From the listing below, extract every line containing "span".

Start of Source material

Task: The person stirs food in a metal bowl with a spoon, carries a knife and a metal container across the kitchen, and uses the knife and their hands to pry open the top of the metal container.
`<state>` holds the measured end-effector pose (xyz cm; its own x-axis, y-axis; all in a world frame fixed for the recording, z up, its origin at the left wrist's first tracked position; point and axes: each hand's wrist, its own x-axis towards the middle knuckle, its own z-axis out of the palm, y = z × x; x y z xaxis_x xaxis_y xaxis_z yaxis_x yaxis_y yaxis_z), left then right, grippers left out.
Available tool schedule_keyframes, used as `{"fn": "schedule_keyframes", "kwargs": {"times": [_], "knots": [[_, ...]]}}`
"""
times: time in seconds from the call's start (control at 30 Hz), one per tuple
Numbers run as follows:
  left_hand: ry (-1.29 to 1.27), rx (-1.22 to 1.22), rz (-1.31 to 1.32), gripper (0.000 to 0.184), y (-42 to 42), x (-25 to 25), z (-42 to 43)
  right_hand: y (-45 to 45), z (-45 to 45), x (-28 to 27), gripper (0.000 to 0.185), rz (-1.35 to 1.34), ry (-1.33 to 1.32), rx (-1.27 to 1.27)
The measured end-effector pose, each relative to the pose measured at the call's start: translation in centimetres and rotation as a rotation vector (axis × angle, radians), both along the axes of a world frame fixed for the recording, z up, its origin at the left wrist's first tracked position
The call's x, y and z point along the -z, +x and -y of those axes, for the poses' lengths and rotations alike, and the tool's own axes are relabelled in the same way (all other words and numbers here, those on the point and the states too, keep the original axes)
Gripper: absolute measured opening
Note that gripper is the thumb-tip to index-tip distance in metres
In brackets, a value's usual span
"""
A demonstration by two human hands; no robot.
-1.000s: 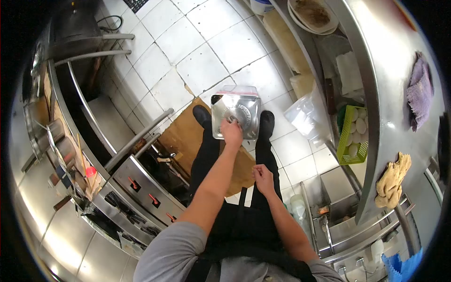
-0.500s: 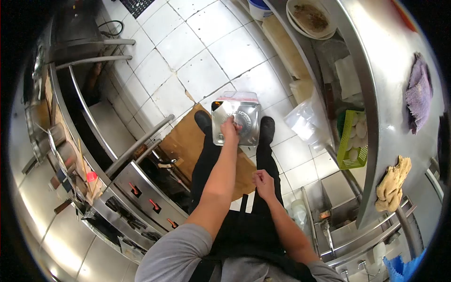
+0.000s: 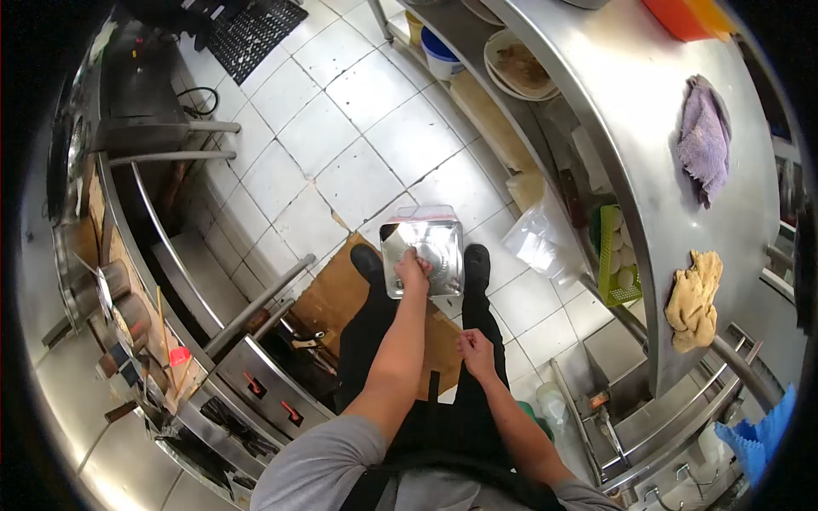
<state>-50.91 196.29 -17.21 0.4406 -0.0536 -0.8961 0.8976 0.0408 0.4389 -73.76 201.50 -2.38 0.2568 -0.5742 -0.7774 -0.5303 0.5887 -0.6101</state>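
Observation:
My left hand [image 3: 412,268] is closed at the middle of a shiny square metal tin [image 3: 443,243], which hangs low between my shoes. Raised lettering runs round the tin's top, and a clear part with a reddish edge shows along its far side. What exactly my fingers grip there is hidden under them. To the right of the tin, in front of my thigh, my right hand [image 3: 477,351] is loosely curled, with nothing visible in it. Brown cardboard [image 3: 331,294] lies on the floor under my feet.
On the right stands a steel counter [image 3: 630,94] with a purple cloth [image 3: 705,140] and a yellow cloth [image 3: 693,300]. Its lower shelf holds a green basket [image 3: 615,289] of eggs. A stove unit with drawers [image 3: 264,375] and protruding rails [image 3: 256,302] lines the left. White tiles [image 3: 349,179] stretch ahead.
My view has shifted, so the tin and floor sit lower in the picture and more counter shows at the top right. My left hand stays on the tin; my right hand remains curled.

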Motion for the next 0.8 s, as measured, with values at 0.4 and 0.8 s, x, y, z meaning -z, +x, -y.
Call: {"fn": "schedule_keyframes", "kwargs": {"times": [0.4,0.8], "knots": [[-0.074,0.112,-0.032,0.020,-0.1,-1.7,-0.1,0.1,3.3,1.0,0.015,-0.023,-0.169,0.037],[-0.047,-0.110,-0.064,0.024,-0.5,-19.8,-4.8,-3.7,7.0,10.4,0.043,0.173,0.091,0.347]]}}
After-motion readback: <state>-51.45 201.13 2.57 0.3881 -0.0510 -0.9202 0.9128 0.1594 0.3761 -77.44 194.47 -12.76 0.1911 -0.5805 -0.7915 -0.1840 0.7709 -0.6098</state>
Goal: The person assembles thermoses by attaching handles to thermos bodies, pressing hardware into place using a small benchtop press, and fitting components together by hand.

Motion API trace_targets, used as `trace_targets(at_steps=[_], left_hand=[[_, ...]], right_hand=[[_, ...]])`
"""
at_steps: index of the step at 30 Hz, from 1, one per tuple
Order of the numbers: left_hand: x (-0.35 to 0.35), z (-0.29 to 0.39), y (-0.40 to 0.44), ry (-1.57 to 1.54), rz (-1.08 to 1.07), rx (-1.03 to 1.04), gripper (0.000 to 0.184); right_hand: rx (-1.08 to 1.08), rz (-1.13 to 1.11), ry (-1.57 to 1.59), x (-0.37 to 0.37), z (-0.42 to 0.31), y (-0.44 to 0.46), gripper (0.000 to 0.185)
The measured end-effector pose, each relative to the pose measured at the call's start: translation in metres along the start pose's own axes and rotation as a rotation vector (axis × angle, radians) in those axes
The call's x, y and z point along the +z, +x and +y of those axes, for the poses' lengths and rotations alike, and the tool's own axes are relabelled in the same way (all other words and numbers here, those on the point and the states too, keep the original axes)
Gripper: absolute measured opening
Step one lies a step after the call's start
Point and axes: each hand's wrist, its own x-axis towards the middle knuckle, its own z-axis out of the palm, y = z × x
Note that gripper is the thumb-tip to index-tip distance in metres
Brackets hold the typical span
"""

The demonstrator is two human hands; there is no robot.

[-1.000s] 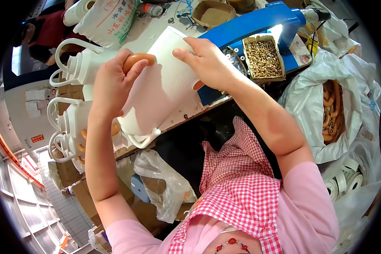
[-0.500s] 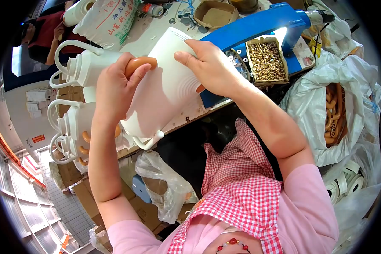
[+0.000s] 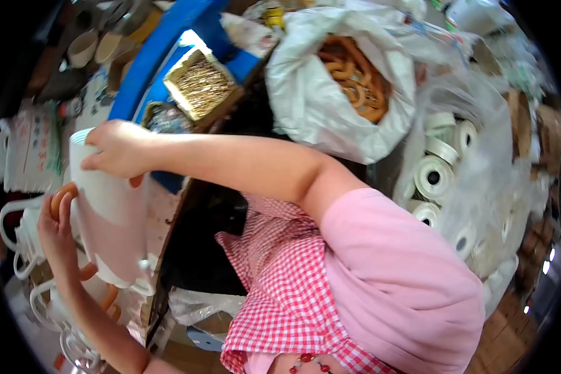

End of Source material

Exercise result
In brackets, a value's usual span
Brackets hold the typical span

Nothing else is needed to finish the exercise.